*** RECORDED INFORMATION ***
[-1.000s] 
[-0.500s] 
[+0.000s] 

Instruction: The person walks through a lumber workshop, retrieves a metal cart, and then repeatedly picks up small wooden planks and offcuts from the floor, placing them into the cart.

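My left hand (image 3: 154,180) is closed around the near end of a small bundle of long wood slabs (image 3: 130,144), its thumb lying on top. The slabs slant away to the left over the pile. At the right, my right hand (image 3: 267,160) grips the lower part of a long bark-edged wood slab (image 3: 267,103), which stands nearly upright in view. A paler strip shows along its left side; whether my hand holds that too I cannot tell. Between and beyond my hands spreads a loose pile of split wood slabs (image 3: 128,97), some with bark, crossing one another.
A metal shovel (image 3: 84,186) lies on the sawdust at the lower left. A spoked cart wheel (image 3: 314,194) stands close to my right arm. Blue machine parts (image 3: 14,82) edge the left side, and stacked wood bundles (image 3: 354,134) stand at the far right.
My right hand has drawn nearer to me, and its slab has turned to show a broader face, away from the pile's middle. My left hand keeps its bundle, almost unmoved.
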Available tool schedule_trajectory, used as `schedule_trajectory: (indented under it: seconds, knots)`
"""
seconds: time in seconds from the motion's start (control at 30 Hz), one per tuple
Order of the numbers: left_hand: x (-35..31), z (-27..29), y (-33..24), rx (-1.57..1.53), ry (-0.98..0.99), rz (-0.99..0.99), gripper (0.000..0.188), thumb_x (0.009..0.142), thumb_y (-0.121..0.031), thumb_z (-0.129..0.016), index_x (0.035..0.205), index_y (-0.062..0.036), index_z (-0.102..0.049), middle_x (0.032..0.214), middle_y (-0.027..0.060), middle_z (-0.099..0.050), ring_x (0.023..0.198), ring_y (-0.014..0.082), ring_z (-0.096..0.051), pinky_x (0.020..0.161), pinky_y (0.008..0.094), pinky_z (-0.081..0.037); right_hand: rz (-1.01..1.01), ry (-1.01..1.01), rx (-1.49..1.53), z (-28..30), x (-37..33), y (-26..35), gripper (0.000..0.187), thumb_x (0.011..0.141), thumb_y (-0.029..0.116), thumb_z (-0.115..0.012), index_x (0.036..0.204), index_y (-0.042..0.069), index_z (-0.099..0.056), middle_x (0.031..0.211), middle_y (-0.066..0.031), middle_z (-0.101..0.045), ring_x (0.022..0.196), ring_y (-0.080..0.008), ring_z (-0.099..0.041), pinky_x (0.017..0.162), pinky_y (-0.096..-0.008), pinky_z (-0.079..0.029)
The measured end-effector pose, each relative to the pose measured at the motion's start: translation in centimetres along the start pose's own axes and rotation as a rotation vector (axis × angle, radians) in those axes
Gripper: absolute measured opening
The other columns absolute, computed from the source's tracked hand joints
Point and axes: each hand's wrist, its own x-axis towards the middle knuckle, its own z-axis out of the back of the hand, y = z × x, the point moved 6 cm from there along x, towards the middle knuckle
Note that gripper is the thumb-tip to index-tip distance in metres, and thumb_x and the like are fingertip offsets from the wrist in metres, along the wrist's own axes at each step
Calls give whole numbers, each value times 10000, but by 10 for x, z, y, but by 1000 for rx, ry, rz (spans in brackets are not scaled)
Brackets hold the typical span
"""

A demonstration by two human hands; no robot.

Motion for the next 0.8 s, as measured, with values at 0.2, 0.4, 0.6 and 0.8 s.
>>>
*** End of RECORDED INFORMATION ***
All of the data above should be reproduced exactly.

**OUTPUT OF THE TASK:**
[-1.000s] 
[-0.500s] 
[+0.000s] 

Instruction: The person walks through a lumber workshop, retrieves a metal cart, and then repeatedly picks up small wooden planks and offcuts from the floor, placing them into the cart.

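My left hand (image 3: 154,180) is closed around the near end of a small bundle of long wood slabs (image 3: 130,144), its thumb lying on top. The slabs slant away to the left over the pile. At the right, my right hand (image 3: 267,160) grips the lower part of a long bark-edged wood slab (image 3: 267,103), which stands nearly upright in view. A paler strip shows along its left side; whether my hand holds that too I cannot tell. Between and beyond my hands spreads a loose pile of split wood slabs (image 3: 128,97), some with bark, crossing one another.
A metal shovel (image 3: 84,186) lies on the sawdust at the lower left. A spoked cart wheel (image 3: 314,194) stands close to my right arm. Blue machine parts (image 3: 14,82) edge the left side, and stacked wood bundles (image 3: 354,134) stand at the far right.
My right hand has drawn nearer to me, and its slab has turned to show a broader face, away from the pile's middle. My left hand keeps its bundle, almost unmoved.
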Available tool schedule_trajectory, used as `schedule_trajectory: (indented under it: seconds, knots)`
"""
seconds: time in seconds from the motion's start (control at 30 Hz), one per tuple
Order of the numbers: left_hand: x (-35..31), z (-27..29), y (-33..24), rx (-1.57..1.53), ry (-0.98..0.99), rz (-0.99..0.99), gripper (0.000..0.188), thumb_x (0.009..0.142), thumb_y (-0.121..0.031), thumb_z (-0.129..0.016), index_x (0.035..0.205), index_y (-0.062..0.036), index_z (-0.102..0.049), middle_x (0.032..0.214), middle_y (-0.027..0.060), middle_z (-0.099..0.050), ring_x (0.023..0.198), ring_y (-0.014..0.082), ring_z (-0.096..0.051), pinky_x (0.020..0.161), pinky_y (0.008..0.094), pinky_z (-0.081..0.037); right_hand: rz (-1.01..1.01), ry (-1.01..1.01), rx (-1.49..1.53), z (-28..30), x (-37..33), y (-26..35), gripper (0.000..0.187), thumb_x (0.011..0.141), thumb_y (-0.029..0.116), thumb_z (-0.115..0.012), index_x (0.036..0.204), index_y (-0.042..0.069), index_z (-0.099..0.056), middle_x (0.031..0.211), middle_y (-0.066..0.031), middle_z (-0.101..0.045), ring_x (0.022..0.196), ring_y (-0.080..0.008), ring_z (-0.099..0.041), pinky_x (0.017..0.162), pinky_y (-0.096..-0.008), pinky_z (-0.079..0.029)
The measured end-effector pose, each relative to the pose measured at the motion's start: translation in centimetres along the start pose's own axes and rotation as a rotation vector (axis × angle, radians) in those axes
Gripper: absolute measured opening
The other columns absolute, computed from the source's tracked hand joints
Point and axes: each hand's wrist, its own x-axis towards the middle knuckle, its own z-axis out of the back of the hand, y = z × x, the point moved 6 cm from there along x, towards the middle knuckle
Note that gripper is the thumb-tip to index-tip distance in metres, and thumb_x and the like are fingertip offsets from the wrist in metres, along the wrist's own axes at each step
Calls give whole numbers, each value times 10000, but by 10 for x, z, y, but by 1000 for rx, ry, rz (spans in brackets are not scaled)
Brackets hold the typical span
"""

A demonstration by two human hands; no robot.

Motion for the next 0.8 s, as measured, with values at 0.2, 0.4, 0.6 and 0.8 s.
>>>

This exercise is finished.